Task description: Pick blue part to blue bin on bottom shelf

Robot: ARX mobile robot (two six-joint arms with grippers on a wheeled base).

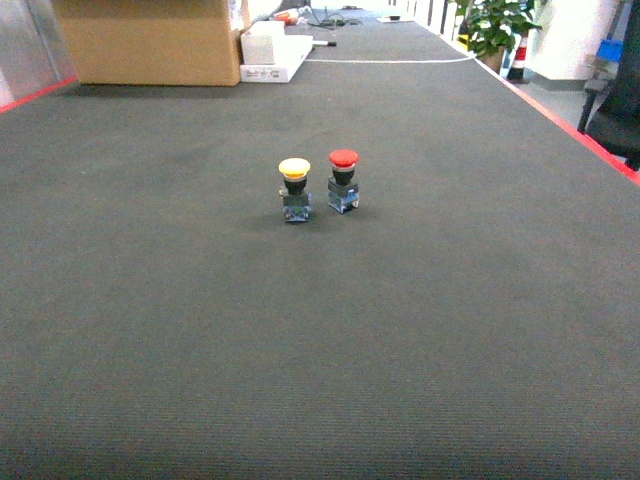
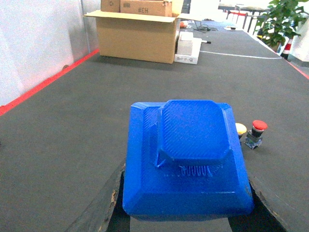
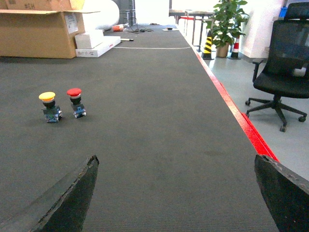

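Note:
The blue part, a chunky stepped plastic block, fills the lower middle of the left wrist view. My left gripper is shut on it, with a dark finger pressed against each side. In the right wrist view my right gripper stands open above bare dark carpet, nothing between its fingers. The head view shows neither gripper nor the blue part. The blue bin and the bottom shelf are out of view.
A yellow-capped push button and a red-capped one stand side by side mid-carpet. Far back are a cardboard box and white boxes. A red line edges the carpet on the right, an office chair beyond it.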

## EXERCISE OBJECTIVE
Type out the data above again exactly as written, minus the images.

## RESPONSE TO THE EXERCISE
Task description: Pick blue part to blue bin on bottom shelf

Robot: ARX mobile robot (two six-joint arms with grippers on a wheeled base).


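Note:
The blue part, a chunky stepped plastic block, fills the lower middle of the left wrist view. My left gripper is shut on it, with a dark finger pressed against each side. In the right wrist view my right gripper stands open above bare dark carpet, nothing between its fingers. The head view shows neither gripper nor the blue part. The blue bin and the bottom shelf are out of view.
A yellow-capped push button and a red-capped one stand side by side mid-carpet. Far back are a cardboard box and white boxes. A red line edges the carpet on the right, an office chair beyond it.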

The reply to this exercise is complete.